§ Exercise directions:
Reproduce the listing word for word. Skip any image.

=== Input data ===

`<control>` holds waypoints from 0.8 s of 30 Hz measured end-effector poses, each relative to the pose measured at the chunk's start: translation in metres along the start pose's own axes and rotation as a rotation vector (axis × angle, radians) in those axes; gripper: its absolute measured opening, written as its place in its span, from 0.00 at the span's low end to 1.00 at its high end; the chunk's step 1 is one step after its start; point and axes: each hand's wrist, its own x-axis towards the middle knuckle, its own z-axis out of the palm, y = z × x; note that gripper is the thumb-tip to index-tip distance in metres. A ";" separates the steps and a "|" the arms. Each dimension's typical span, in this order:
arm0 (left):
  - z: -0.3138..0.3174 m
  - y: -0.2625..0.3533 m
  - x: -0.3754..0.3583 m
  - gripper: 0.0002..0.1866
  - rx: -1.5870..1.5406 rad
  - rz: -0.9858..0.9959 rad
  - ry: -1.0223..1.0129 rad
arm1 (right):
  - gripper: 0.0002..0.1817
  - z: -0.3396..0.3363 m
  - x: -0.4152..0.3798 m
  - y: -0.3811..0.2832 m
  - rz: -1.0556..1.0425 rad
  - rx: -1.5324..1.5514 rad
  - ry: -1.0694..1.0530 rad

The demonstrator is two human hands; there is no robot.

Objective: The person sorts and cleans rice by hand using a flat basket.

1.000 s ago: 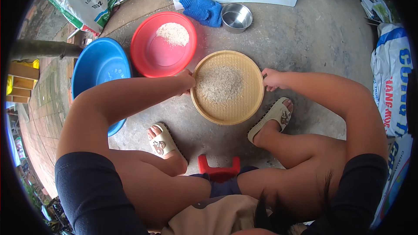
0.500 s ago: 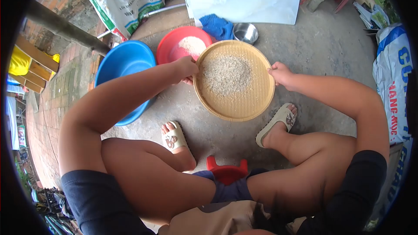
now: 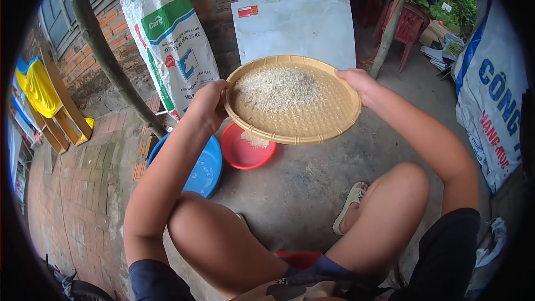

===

§ Response area:
`<control>` holds waypoints from 0.8 s of 30 Hz measured end-effector poses, each relative to the pose measured at the chunk's start: translation in metres along the start pose's own axes and rotation as a rotation vector (axis × angle, radians) in those axes; gripper: its absolute measured opening, written as its place in its span, from 0.00 at the span's low end to 1.00 at its high end; the chunk's step 1 is one step after its start; point and axes: each hand's wrist, its own x-axis towards the middle knuckle, its own z-axis out of the palm, y = z × x; note that gripper is the thumb-tip to index-tip distance in metres. A ";" separates the steps and a "|" the arms. Each dimension's typical span, in this order:
arm0 (left):
  - z: -0.3138..0.3174 m
  - y: -0.2625..0.3533 m
  - x: -0.3754..0.3583 m
  - gripper: 0.0002..0.1866
  - rx: -1.5870..1.5406 rad
  - rz: -0.9858..0.9959 rad
  - ry: -1.0223..1.0129 rad
arm1 (right):
  - gripper: 0.0002..0.1817
  - z: -0.3396..0.3363 m
  - x: -0.4152..0.3798 m
  - y: -0.3811..0.2832 m
  - rz: -1.0556..1.0425 rad
  - rx: -1.5324..1.5514 rad
  - ry: -1.0694..1.0530 rad

The demonstrator is two human hands; there is no robot.

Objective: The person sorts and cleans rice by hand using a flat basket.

1.000 s ago: 
0.500 s ago: 
now: 

This answer is now finished.